By Laura Boghosian
When Suffolk University Law School announced this spring that Anti-Defamation League National Director Abraham Foxman would deliver its commencement address and receive an honorary degree, it became enmeshed in a controversy that has roiled the Boston area for the past seven years. Because ADL had long denied the Armenian Genocide and, more critically, actively lobbied on behalf of the perpetrator, Turkey, against its recognition by Congress, 14 Massachusetts communities and the Massachusetts Municipal Association withdrew from ADL’s “No Place for Hate” program in 2007-2008.
Under pressure from myriad sources, including Suffolk students, faculty, and alumni, the National Lawyers Guild, the Armenian community, and others, Foxman finally acknowledged the Armenian Genocide in his remarks. It was an encouraging development given that ADL’s only formal statement on the genocide is worded in such a way as to actually circumvent the intent required for a finding of genocide by the UN Genocide Convention.
That statement, issued in 2007, said that the “consequences” of the Turkish massacres of Armenians were “tantamount” to genocide, implying it was not a planned extermination. This statement was widely censured, but calls for an unambiguous confirmation were rebuffed by ADL.
The issue re-emerged last fall when a Massachusetts judgeship candidate was rejected, in part, for his ADL membership. At that time and since, ADL leadership has claimed it clearly acknowledged the genocide in August 2008, via a statement that was issued in response to appeals for Blue Cross Blue Shield to drop its corporate sponsorship of “No Place for Hate. ‘’
That statement says only that ADL had “referred to those massacres and atrocities as genocide.” Note the past tense. Since the only previous ADL communication on the Armenian Genocide was its objectionable 2007 release, it is false for ADL to suggest that this pronouncement represented a new position. It is deeply troubling so many have been misled by this allegation.
The significance of Foxman’s verbal acknowledgement at Suffolk, however, is that it can be viewed as an important first step toward a true organizational change in position, a step that could serve as the impetus for ADL to, at long last, post on its website a formal statement unequivocally recognizing the Armenian Genocide.

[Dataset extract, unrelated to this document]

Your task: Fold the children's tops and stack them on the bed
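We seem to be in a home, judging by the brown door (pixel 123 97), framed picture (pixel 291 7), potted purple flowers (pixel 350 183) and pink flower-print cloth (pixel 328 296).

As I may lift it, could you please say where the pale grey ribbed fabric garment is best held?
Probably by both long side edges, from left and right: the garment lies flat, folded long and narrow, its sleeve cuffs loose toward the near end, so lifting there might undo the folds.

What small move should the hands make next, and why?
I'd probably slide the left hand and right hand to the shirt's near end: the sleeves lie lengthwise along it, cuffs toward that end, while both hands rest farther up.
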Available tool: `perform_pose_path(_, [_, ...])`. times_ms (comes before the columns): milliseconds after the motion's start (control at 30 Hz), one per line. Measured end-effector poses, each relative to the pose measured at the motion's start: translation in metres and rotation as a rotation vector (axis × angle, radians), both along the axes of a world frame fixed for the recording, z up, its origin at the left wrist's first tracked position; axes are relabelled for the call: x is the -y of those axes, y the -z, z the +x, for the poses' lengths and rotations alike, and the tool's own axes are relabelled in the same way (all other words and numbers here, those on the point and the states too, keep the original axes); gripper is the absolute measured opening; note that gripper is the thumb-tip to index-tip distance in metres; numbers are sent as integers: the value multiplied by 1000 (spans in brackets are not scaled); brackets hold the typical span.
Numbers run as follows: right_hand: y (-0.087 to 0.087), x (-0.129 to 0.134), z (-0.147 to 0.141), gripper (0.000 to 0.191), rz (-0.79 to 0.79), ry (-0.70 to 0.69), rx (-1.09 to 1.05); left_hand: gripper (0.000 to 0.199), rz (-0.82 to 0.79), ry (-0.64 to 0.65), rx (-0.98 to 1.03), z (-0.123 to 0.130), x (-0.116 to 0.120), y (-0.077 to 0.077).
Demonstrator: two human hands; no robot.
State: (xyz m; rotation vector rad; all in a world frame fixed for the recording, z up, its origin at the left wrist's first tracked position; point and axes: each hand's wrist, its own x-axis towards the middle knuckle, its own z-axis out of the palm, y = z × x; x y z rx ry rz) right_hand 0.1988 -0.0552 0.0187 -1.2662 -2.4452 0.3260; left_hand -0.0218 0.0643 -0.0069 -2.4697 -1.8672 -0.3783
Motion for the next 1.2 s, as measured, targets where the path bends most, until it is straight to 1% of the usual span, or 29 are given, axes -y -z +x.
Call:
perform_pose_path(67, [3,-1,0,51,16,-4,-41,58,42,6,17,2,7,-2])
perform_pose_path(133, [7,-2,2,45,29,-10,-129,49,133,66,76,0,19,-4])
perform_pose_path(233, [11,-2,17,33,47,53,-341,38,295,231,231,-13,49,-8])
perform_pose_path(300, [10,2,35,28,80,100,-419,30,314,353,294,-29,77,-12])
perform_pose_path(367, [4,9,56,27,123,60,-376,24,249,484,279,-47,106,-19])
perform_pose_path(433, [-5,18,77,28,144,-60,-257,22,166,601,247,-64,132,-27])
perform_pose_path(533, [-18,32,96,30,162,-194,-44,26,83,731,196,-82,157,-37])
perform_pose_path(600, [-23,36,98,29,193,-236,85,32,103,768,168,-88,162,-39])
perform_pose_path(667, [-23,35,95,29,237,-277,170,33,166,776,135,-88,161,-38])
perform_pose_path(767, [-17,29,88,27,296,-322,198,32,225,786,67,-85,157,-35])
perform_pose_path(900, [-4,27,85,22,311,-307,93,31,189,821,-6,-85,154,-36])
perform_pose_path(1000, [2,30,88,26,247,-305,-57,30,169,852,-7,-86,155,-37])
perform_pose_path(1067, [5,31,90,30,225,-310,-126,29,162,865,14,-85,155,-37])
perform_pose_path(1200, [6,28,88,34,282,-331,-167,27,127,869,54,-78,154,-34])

ADL should also publicly support the resolution recognizing the Armenian Genocide currently before Congress, in order to atone for helping to defeat previous resolutions. It is unacceptable that a group presenting itself as a human/civil rights organization should continue to oppose affirmation of this or any other genocide.
One might wonder why a group whose stated purpose is “to secure justice and fair treatment to all” would advocate for Turkey, a major human rights violator. Foxman has been remarkably candid about ADL’s motives. In a spring 2007 interview with the Los Angeles Times, he defended ADL’s lobbying by stating, “Our focus is Israel. If helping Turkey helps Israel, then that’s what we’re in the business of doing.” He added, “Was it genocide? It was wartime. Things get messy.”
Many in the Jewish community were appalled by this cynical policy and publicly challenged ADL, understanding that genocide denial is the highest form of hate speech and the final stage of genocide. In 2008, the Coalition to Recognize the Armenian Genocide was established to foster communication between the Jewish and Armenian communities and to advocate for official affirmation of the genocide by the United States government. Lectures on the Armenian Genocide have been incorporated into services in Boston-area temples, and the coalition’s online petition calling on Congress to recognize the Armenian Genocide has gathered over 21,000 signatures to date.
Suffolk Law School attempted to justify its honoring Foxman by arguing that his “body of work is well deserving of recognition.” Because he has a decades-long history of denying the Armenian Genocide and opposing acknowledgement of this crime against humanity, it should matter little what else he has done. As French philosopher Bernard-Henri Levy declared, “Deniers are not merely expressing an opinion; they are perpetrating a crime.” Would Suffolk bestow such accolades upon a Holocaust denier?
Each time ADL has addressed the Armenian Genocide, it has been in response to pressure, both external and internal. Those who for the past seven years have demanded that ADL stand on the right side of history can view with satisfaction Foxman’s public utterance of the phrase “Armenian Genocide.” Words matter.
Much more, however, needs to be done. The Armenian community and its supporters await an official written statement from the Anti-Defamation League that decisively affirms the Armenian Genocide and that endorses formal US recognition in time for the genocide’s 100th anniversary in April 2015.
Only then should ADL be readmitted to our communities or regarded as a model for tolerance. ADL has made a beginning by publicly acknowledging that the Turkish massacres of the Armenian people constituted genocide; perhaps the time has finally arrived for a bold new policy. Let all those who wish to uphold universal human rights help move this process forward.
Laura Boghosian is a member of the Coalition to Recognize the Armenian Genocide.